» The problem
Only the lines from the beginning of the data below through the line containing "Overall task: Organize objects" belong in the response, each copied exactly.

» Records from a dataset
################
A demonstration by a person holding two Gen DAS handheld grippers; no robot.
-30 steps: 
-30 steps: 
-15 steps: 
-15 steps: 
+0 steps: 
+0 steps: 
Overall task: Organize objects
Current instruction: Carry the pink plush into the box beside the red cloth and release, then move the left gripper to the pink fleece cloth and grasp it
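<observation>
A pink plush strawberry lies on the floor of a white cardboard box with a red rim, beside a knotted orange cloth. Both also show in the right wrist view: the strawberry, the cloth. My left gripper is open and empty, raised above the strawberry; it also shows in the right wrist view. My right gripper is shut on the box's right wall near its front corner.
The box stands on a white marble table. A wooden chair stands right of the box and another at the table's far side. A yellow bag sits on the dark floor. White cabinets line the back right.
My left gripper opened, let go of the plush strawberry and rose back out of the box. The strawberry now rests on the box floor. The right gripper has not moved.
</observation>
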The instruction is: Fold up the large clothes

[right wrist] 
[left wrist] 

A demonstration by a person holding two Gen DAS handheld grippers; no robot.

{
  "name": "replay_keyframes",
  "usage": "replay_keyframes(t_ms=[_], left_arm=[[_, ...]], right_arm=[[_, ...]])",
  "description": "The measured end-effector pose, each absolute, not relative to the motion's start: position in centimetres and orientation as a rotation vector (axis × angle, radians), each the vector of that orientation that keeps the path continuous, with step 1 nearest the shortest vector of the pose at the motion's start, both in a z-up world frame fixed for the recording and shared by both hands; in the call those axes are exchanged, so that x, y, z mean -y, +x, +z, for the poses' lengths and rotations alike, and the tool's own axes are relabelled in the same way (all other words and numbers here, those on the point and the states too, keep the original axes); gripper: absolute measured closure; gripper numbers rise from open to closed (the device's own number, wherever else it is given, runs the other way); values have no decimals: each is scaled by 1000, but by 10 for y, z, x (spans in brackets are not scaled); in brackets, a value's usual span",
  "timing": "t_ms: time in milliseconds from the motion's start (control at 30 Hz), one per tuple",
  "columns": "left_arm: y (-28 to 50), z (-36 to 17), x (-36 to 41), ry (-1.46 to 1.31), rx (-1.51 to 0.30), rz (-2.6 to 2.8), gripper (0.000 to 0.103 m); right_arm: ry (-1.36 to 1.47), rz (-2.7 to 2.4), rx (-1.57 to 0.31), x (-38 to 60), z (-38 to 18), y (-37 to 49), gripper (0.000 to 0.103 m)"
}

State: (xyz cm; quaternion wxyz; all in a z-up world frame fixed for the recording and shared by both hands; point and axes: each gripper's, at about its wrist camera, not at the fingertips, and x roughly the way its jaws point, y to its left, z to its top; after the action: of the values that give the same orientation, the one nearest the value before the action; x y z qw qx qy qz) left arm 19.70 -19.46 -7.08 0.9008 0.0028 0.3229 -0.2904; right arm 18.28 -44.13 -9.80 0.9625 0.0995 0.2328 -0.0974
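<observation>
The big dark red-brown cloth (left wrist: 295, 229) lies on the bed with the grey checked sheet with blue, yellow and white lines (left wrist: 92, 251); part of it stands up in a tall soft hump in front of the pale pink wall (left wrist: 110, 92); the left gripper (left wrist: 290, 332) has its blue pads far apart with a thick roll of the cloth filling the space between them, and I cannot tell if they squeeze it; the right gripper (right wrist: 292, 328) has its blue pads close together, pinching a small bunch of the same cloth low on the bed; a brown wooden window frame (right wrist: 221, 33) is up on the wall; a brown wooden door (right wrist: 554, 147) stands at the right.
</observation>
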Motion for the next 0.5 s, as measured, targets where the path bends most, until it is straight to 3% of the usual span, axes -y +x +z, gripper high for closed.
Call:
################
» Expected answer
A demonstration by a person holding two Gen DAS handheld grippers; no robot.
-30 steps: 
-30 steps: 
-15 steps: 
-15 steps: 
+0 steps: 
+0 steps: 
Overall task: Organize objects

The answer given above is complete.